■ **Brief**
Please output each line of the data exactly as it appears.

[[ Data provided, beginning ]]

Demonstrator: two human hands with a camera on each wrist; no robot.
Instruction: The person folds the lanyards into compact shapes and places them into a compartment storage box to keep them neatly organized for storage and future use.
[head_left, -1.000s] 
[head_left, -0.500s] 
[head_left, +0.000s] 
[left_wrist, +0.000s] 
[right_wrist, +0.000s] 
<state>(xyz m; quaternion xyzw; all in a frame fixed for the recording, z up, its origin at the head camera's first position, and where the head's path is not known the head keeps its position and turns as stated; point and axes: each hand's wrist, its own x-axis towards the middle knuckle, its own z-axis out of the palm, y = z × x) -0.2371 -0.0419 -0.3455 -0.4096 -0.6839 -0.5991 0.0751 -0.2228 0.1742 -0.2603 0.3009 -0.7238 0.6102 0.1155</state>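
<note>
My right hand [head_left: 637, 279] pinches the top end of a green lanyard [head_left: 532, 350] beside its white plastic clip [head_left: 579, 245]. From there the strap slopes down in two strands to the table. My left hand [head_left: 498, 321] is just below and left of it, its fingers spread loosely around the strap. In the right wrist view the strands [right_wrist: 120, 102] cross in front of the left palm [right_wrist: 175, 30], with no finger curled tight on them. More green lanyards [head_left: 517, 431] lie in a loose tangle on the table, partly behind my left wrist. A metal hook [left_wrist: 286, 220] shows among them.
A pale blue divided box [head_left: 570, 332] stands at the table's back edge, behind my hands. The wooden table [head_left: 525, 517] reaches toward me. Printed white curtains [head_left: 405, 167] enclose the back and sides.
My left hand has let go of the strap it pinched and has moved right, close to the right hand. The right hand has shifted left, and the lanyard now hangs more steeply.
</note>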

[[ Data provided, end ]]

■ **Response box**
Demonstrator: two human hands with a camera on each wrist; no robot.
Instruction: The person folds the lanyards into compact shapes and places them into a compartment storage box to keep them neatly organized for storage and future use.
[head_left, -1.000s] 
[head_left, -0.500s] 
[head_left, +0.000s] 
[left_wrist, +0.000s] 
[right_wrist, +0.000s] 
<state>(xyz m; quaternion xyzw; all in a frame fixed for the recording, z up, its origin at the head camera's first position, and where the head's path is not known the head keeps its position and turns as stated; point and axes: each hand's wrist, its own x-axis towards the middle knuckle, its own z-axis out of the palm, y = z × x) -0.2371 -0.0419 -0.3455 -0.4096 -0.6839 -0.5991 0.0751 -0.2228 0.1742 -0.2603 0.3009 -0.7238 0.6102 0.1155</state>
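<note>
My right hand [head_left: 637, 279] pinches the top end of a green lanyard [head_left: 532, 350] beside its white plastic clip [head_left: 579, 245]. From there the strap slopes down in two strands to the table. My left hand [head_left: 498, 321] is just below and left of it, its fingers spread loosely around the strap. In the right wrist view the strands [right_wrist: 120, 102] cross in front of the left palm [right_wrist: 175, 30], with no finger curled tight on them. More green lanyards [head_left: 517, 431] lie in a loose tangle on the table, partly behind my left wrist. A metal hook [left_wrist: 286, 220] shows among them.
A pale blue divided box [head_left: 570, 332] stands at the table's back edge, behind my hands. The wooden table [head_left: 525, 517] reaches toward me. Printed white curtains [head_left: 405, 167] enclose the back and sides.
My left hand has let go of the strap it pinched and has moved right, close to the right hand. The right hand has shifted left, and the lanyard now hangs more steeply.
</note>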

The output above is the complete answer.